In diesem Jahr geschahen in allen Bereichen des Lebens Geschehnisse in solchen Konstellationen, die es so zuvor noch nicht gab. Es schult die historische Wahrnehmung und Anteilnahme an der Welt besonders, wenn man auf dieses Hiatus-Jahr achtet, und bei solcher Gelegenheit darüber nachdenkt, welche Folgen sich daraus für die Gegenwart entwickelt haben.

1979 erschien der Kinofilm „Alien“. Ridley Scott verfilmte eine Idee von Dan O´Bannon, für die H.R.Giger eine extraterrestrische Kreatur entwickelte, deren Design bis heute unnachahmlich ist.

Die Geschichte erzählt die apokalyptische Entwicklung einer Begegnung von Menschen mit einer fremden Lebensform im dunklen Universum. Das Böse in uns bekommt durch den Film eine physische Gestalt und manifestiert sich zu der Summe aller Ängste.

„Fremdgestaltig“ ist auch das unordentliche Gefühl in uns selbst. Zorn, Wut, Neid, Gier und Hass sind ebensolche Monster, wie Traurigkeit, Verzweiflung, Zuneigung und Liebe.
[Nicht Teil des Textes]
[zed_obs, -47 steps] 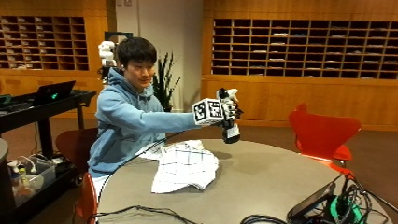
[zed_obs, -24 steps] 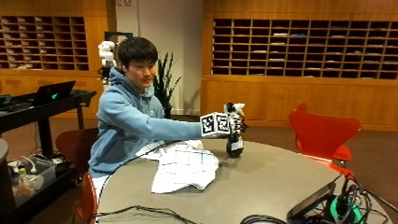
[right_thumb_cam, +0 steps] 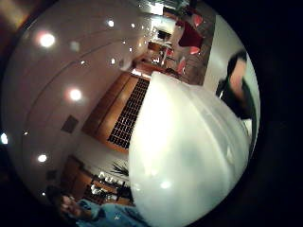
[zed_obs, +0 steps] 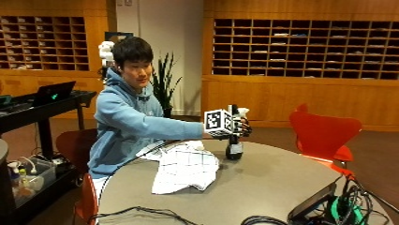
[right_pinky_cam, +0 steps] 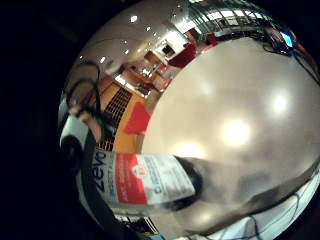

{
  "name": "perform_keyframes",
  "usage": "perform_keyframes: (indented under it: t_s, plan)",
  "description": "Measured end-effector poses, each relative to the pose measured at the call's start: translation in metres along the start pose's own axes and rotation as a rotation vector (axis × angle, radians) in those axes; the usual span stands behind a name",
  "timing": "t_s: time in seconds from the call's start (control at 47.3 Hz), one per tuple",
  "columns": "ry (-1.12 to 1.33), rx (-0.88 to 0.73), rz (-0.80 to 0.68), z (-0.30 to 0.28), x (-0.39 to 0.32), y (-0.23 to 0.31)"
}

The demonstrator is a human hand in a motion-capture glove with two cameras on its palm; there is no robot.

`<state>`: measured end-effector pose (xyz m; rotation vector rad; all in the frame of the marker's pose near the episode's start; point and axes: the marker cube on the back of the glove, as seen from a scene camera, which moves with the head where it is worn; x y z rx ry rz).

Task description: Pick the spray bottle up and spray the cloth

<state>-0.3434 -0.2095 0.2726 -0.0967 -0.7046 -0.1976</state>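
Stood the spray bottle (zed_obs: 234, 149) on the worktop (zed_obs: 268, 183) right of the cloth (zed_obs: 184, 166), gloved right hand (zed_obs: 238, 125) curled round its neck; judged rigid, light, slick-labelled, best taken high under the trigger.

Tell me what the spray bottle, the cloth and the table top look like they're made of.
Spray bottle: probably dark plastic, with a glossy printed red and white label. Cloth: soft white fabric with a thin grid pattern, lying crumpled in folds. Table: smooth grey top, perhaps laminate, reflecting ceiling lights in the palm view.
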Motion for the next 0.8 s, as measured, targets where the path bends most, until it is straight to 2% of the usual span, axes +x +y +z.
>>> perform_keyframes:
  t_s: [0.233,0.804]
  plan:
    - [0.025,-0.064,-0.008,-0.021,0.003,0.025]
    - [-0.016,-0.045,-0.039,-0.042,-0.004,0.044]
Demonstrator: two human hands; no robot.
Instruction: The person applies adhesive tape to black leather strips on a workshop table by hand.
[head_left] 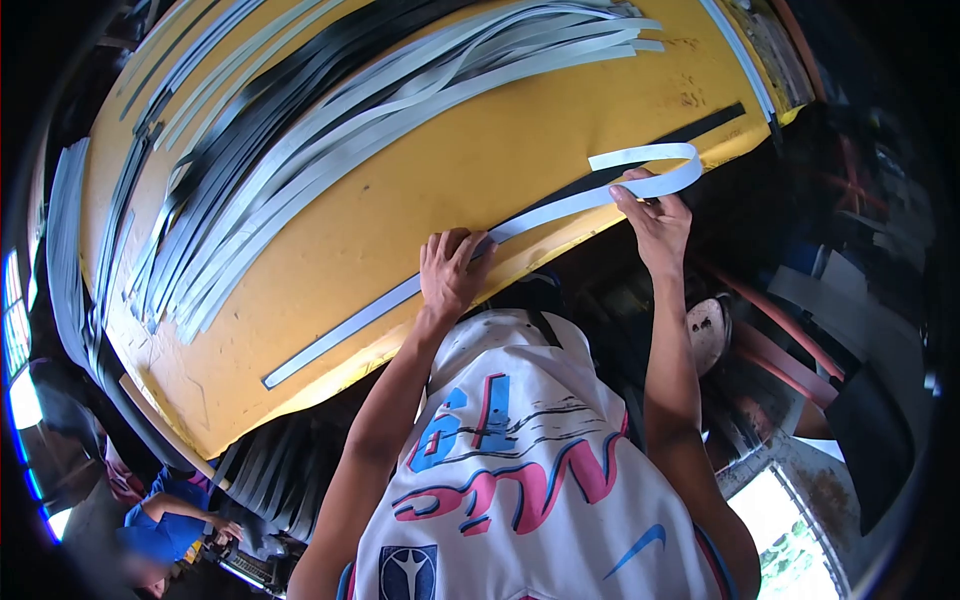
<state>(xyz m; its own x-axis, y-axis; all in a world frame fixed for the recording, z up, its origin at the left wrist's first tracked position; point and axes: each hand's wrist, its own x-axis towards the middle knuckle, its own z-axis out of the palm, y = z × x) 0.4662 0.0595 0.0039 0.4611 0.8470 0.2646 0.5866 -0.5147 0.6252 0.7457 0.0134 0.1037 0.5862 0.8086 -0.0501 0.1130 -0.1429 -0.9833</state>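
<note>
A long white strip (572, 207) lies along a black strip (715, 123) near the front edge of the yellow table (390, 215). My left hand (455, 268) is on the strip's middle, fingers bent and pressing it against the table. To the right, my right hand (655, 220) pinches the white strip between thumb and fingers. Beyond that hand the strip's free end curls back over itself in a loop, above the table. The black strip shows bare at the right, and its edges peek out beside the white one at the left.
Bundles of grey-white strips (300, 185) and black strips (290, 70) cover the table's far side. More strips (68, 230) hang over its left edge. A person in a blue shirt (170, 520) is at the lower left. Red bars (790, 330) stand at the right.
</note>
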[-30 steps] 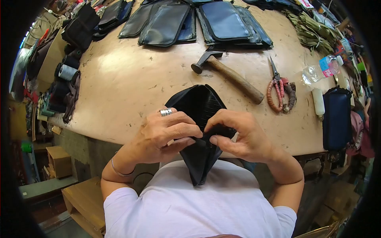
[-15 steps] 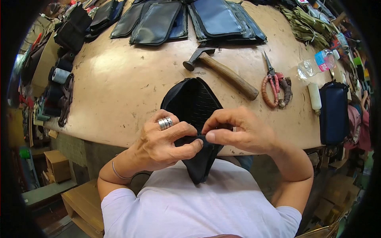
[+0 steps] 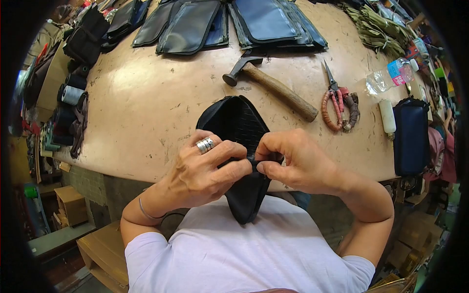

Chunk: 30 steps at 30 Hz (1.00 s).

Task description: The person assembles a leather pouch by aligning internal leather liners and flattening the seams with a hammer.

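Observation:
A black pouch (image 3: 244, 198) with a dark, gaping mouth lies between my hands, over the table's front edge and against my shirt. Stitch-like marks run along its inner wall. My left hand (image 3: 207, 168), with rings on one finger, pinches the near edge of the opening. Close beside it, my right hand (image 3: 298, 161) pinches the same edge between thumb and forefinger. The fingertips nearly meet, and they hide whatever small part lies between them. Beyond the pouch rest a wooden-handled hammer (image 3: 283, 93) and scissors with wrapped handles (image 3: 339, 102).
Flat dark pouch pieces (image 3: 190, 29) lie in stacks along the far side of the table (image 3: 141, 102). To the right are a plastic bottle (image 3: 391, 75), a white tube (image 3: 387, 117) and a finished-looking dark blue case (image 3: 411, 139). Thread spools (image 3: 72, 95) line the left edge.
My right hand has shifted slightly right, its fingertips a little apart from the left ones. The pouch has tilted slightly. Both hands keep pinching its edge.

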### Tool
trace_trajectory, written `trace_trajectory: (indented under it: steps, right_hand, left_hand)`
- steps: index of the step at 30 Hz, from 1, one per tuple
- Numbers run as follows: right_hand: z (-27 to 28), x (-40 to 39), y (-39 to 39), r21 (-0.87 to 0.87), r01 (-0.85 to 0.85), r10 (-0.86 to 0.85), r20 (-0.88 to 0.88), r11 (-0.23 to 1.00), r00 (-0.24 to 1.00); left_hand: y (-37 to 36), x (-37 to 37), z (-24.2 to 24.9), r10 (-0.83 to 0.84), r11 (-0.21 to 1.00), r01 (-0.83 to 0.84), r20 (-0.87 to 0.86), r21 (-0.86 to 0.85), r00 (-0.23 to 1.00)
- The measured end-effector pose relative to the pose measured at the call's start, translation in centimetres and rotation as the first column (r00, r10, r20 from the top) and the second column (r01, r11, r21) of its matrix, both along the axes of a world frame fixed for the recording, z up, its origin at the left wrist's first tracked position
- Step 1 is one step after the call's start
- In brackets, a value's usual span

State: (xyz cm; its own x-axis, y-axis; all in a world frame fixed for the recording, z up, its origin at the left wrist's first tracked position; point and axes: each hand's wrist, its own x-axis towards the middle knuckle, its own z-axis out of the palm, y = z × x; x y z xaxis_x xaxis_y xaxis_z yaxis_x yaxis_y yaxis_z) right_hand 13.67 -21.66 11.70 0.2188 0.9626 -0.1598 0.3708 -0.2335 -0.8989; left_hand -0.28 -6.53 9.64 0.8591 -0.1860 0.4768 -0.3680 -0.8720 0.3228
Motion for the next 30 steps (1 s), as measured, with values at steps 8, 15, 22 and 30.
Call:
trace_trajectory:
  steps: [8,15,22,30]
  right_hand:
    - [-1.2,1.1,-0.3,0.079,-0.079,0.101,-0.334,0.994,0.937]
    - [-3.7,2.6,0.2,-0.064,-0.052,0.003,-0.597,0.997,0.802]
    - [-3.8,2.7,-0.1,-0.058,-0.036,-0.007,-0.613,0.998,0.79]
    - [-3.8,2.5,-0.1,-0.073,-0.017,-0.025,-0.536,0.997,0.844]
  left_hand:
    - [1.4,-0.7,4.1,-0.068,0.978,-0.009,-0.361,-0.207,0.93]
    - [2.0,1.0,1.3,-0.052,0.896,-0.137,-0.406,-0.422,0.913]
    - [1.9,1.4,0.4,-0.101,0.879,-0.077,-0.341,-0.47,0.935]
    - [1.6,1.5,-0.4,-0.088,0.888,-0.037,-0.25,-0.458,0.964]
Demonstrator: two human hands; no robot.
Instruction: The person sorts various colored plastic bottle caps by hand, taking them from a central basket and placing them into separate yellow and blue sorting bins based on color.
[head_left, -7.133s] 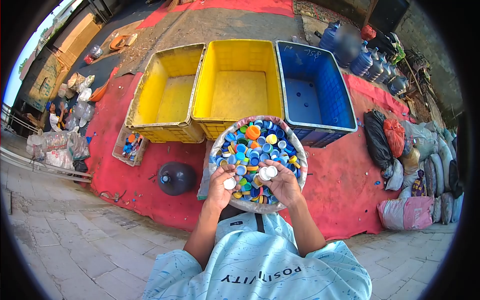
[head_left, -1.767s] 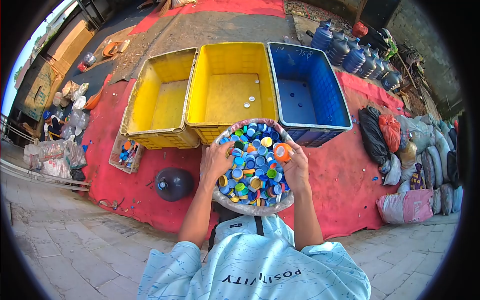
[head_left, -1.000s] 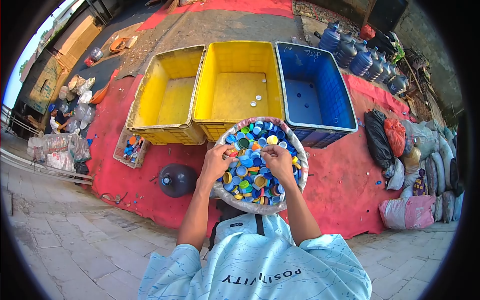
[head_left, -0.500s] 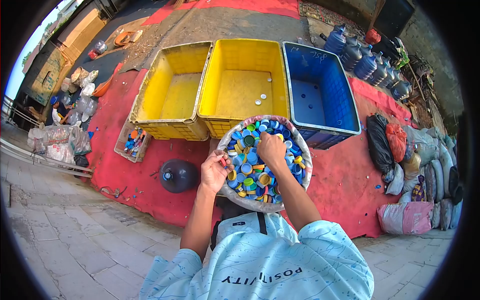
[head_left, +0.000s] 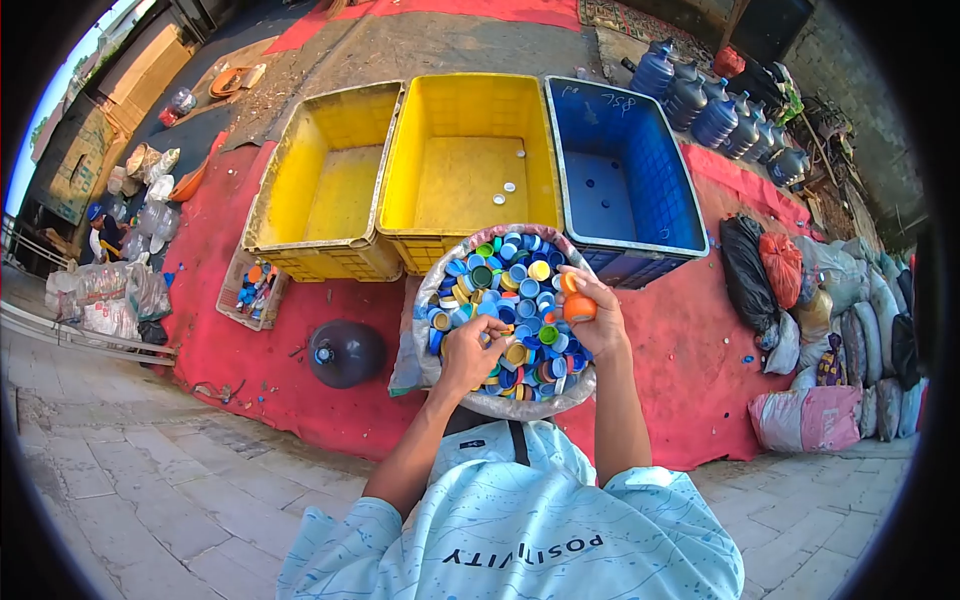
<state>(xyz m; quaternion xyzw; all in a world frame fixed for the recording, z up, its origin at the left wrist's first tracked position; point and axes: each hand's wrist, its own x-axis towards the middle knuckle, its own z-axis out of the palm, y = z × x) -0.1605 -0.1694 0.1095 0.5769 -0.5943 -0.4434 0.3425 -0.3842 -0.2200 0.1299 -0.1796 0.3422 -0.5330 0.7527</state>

Wenn das Monster böse ist wie ein Tier, ist das in Ordnung, aber wenn es nicht einmal mehr böse wie der Mensch ist, sondern so böse, dass es der Mensch nicht mehr kategorisieren kann; dann ist es das wirkliche Monster in uns selbst und das macht richtig Angst.

Es ist sehr schwer, sich von der Gestaltung Gigers nicht beeinflussen zu lassen. Daher ist die Figur eher so etwas wie ein Kotau.